Question Is that true or just a hoax?

[Parkinsond]

Take potentially dangerous PDFs, office documents, or images and convert them to safe PDFs.

Dangerzone destroys malware by rendering your document into pixels in a secure sandbox and reconstructing it locally as a PDF.

Documents are sanitized in a sandbox with no network access, so if a malicious document can compromise one, it can't let anyone know.

Dangerzone is a free and open source project, maintained by Freedom of the Press Foundation (FPF), a nonprofit organization that protects and defends press freedom.

Dangerzone

Take potentially dangerous PDFs, office documents, or images and convert them to a safe PDF.

dangerzone.rocks

 

[TairikuOkami]

Or maybe use SumatraPDF? The dev intentionally avoid adding some features to prevent it to be more vulnerable.
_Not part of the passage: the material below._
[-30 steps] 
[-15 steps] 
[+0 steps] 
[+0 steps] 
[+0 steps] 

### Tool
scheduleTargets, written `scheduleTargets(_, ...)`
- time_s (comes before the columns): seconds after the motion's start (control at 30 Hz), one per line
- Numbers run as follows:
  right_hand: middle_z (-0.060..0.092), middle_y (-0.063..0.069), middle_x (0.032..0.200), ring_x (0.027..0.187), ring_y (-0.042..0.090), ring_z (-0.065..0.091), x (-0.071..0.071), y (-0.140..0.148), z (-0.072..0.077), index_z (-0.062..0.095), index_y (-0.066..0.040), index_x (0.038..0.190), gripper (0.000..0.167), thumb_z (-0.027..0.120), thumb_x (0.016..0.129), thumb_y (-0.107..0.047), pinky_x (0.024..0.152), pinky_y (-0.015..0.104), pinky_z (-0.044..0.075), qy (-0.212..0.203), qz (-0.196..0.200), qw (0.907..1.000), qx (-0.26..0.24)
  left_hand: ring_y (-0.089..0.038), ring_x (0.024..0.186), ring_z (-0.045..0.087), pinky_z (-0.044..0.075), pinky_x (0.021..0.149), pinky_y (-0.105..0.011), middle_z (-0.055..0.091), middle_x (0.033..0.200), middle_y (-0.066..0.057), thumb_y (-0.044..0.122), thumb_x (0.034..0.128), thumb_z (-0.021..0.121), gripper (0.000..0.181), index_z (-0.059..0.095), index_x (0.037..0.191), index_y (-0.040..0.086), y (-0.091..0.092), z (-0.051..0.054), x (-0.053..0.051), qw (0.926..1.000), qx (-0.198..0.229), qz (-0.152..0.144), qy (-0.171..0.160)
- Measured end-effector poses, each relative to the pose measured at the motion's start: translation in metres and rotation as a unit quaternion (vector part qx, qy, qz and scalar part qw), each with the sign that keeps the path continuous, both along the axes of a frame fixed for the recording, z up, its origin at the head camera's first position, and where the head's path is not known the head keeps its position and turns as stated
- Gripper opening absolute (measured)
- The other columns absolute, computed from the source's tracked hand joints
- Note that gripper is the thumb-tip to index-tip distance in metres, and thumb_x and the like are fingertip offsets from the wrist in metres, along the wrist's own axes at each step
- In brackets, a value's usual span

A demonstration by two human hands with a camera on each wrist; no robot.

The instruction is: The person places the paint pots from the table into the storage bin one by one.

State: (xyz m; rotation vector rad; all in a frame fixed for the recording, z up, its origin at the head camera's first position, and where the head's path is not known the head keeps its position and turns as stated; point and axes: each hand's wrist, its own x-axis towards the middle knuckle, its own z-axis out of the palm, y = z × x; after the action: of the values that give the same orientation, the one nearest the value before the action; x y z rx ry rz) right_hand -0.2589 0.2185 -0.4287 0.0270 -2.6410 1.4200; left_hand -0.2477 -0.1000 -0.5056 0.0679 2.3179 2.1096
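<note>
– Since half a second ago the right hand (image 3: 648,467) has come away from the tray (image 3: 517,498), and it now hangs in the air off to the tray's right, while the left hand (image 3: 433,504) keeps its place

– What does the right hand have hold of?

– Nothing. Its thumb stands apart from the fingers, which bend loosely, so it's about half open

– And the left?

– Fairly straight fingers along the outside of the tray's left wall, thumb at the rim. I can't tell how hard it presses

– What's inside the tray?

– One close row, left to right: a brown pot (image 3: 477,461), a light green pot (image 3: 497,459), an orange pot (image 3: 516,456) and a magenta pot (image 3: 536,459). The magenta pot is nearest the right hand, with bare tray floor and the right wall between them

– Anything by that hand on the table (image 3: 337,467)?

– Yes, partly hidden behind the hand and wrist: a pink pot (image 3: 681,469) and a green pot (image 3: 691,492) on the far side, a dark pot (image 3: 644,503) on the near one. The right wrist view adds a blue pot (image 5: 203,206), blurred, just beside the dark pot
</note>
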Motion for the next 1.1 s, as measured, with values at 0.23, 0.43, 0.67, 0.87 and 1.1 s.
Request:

Honestly, who needs 1GB app to open 1MB PDF?

 

[Parkinsond]

Or maybe use SumatraPDF? The dev intentionally avoid adding some features to prevent it to be more vulnerable. Honestly, who needs 1GB app to open 1MB PDF?

I use OnlyOffice as my pdf editor/reader; it cannot run javascript; for docx files, it also does not run vba macro (when using MS Word for extensive editing, I have macros disabled).

 

[SeriousHoax]

It's not a hoax, it's SeriousHoax
Joking aside, I have also been using Sumatra PDF for many years. Great little program. It even has a single exe portable version.
Edit: This DangerZone program reminded me of CheckPoint's emulation which does the same thing.

 

[Parkinsond]

It's not a hoax, it's SeriousHoax

I have also been using Sumatra PDF for many years

Keeping away from Adobe reader and MS Office reduces the attack surface area.

 

[Andy Ful]

This method can kill many malware embedded in documents.
However, many documents use embedded URLs to phishing/malicious websites. This can survive the rendering.

 

[Parkinsond]

This method can kill many malware embedded in documents.
However, many documents use embedded URLs to phishing/malicious websites. This can survive the rendering.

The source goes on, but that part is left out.